Task statement -> From the line that contains "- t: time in" through the line that contains "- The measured", output every line of the listing below exactly and leave out all the rest.

Material for this exercise ->
------------------------
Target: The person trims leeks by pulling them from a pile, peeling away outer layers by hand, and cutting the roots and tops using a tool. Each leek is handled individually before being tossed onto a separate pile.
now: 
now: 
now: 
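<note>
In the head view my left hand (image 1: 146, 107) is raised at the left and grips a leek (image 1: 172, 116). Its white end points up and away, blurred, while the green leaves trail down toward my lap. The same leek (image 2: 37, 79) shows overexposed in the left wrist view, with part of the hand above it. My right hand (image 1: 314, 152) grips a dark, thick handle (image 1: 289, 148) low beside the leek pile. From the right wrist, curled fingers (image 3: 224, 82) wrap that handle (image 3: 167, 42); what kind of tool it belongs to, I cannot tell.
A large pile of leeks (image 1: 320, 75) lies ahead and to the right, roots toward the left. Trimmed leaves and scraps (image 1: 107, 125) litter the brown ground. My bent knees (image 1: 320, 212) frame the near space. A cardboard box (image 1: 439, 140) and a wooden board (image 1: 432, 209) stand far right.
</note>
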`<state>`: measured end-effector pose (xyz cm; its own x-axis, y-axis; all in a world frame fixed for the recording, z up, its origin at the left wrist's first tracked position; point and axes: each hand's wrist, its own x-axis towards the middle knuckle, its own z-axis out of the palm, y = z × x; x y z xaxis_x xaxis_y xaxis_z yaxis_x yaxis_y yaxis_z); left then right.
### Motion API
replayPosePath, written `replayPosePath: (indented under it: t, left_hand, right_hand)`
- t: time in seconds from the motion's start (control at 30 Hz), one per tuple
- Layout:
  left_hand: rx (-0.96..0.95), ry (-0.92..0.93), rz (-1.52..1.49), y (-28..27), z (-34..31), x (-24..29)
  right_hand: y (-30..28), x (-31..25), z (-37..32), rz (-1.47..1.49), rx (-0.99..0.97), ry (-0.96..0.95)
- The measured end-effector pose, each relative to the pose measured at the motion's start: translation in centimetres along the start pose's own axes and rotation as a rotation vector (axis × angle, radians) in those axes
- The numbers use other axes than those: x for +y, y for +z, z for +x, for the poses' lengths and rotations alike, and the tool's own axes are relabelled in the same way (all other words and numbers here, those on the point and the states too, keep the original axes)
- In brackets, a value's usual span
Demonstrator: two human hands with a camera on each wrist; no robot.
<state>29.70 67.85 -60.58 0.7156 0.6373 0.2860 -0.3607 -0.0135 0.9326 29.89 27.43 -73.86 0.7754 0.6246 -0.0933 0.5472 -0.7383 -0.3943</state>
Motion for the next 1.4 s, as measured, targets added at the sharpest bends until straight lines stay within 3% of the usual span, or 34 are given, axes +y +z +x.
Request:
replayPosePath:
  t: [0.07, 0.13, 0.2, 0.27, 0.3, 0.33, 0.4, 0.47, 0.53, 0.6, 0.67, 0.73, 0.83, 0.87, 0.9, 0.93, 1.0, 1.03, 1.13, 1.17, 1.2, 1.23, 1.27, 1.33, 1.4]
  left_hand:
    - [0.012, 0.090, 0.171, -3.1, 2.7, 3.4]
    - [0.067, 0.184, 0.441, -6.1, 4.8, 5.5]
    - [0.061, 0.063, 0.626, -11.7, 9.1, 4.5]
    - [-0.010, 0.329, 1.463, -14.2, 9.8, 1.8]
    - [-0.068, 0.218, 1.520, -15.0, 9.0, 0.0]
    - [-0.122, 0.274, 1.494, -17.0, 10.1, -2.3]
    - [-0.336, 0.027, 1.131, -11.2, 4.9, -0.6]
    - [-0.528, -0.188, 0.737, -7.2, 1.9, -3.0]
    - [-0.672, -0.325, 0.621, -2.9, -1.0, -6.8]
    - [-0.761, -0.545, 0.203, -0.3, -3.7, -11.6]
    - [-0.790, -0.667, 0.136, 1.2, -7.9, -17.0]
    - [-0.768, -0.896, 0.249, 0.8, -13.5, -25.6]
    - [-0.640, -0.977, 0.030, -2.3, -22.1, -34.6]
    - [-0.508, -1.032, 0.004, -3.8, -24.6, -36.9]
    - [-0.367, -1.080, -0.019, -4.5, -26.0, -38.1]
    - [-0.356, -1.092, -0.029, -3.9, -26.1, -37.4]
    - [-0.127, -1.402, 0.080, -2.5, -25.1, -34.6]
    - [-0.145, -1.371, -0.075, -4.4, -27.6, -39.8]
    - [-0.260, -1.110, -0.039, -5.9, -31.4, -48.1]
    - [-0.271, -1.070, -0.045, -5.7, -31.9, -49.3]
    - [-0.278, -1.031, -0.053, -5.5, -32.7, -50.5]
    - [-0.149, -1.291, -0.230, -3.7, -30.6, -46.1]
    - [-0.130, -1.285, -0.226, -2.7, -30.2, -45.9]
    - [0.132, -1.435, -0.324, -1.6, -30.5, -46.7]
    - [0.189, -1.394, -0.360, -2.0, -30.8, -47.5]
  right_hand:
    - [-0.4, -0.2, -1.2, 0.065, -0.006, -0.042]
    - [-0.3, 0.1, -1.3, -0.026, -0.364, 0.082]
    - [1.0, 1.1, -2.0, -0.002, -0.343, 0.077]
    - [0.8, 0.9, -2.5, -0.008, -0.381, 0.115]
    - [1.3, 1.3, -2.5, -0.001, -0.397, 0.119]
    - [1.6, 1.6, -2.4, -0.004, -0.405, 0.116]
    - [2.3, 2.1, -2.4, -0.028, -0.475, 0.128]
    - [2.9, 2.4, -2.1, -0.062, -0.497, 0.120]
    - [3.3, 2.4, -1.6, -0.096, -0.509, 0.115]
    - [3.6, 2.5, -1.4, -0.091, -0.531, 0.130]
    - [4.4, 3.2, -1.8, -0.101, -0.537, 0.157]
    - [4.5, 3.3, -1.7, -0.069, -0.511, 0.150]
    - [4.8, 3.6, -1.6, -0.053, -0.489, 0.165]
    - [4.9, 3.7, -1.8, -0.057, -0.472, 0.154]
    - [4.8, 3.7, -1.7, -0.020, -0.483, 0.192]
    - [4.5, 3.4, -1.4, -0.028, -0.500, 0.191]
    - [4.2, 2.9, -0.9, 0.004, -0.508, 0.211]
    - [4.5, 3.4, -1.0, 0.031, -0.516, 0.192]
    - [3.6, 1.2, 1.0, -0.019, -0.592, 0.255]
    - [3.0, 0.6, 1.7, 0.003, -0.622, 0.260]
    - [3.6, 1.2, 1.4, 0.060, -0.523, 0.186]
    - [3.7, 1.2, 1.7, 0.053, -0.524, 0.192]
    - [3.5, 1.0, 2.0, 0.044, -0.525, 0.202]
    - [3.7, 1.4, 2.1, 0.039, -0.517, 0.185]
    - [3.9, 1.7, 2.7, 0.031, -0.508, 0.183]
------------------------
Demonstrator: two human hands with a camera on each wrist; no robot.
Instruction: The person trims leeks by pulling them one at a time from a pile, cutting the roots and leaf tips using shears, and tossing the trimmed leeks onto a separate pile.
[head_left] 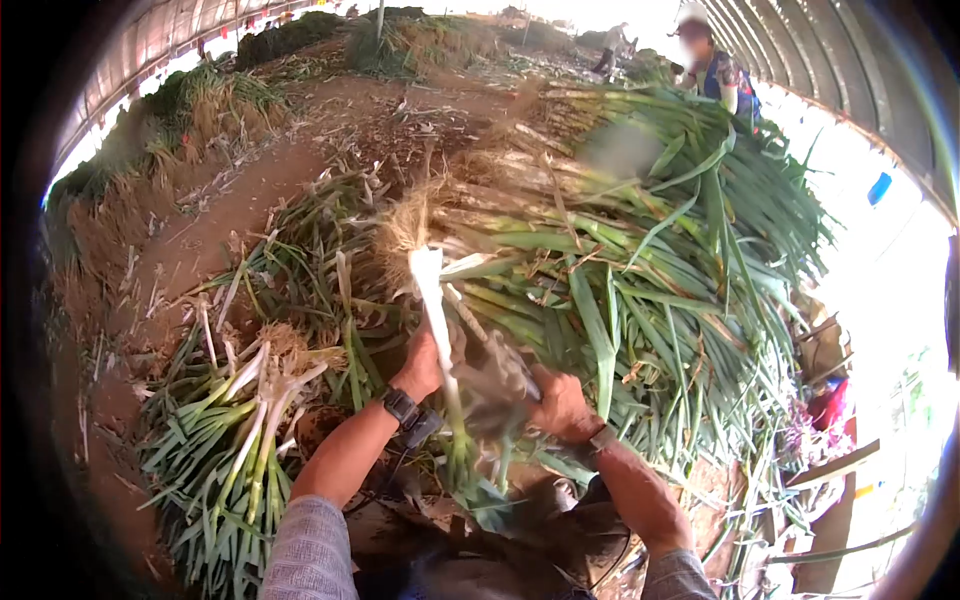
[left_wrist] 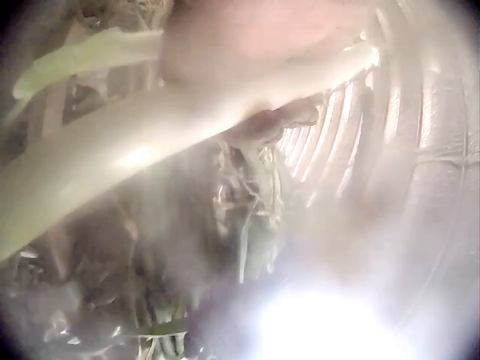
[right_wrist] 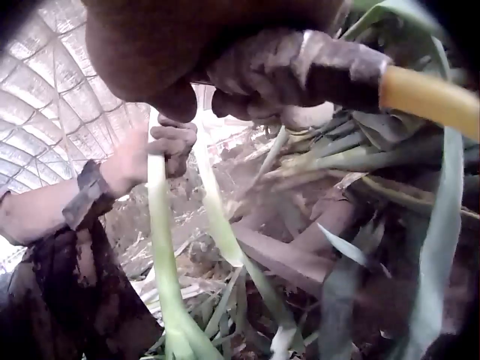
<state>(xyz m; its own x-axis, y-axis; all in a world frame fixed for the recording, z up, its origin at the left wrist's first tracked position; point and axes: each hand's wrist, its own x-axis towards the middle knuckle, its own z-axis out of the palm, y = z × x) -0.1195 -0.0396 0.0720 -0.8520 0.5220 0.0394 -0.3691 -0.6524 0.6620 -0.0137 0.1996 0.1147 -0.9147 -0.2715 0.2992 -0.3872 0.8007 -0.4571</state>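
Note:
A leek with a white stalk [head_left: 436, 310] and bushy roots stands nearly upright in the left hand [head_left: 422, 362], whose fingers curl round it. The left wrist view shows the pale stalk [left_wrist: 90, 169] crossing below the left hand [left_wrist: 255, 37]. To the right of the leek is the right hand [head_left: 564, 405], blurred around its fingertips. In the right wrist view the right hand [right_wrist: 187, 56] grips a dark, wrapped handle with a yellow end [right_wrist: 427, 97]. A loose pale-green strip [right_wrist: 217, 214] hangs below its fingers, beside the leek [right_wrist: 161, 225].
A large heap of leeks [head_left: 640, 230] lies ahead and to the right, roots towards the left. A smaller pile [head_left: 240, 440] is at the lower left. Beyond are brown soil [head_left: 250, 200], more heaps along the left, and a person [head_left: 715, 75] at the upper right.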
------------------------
Task response ->
- t: time in seconds from the motion's start (control at 30 Hz), one per tuple
- Layout:
  left_hand: rx (-0.96..0.95), ry (-0.92..0.93), rz (-1.52..1.49), y (-28..27), z (-34..31), x (-24..29)
  right_hand: y (-30..28), x (-31..25), z (-37..32), rz (-1.47..1.49), rx (-0.99..0.97), ry (-0.96..0.95)
- The measured end-effector pose, each relative to the pose measured at the motion's start: translation in centimetres along the start pose's own axes and rotation as a rotation vector (axis × angle, radians) in those axes

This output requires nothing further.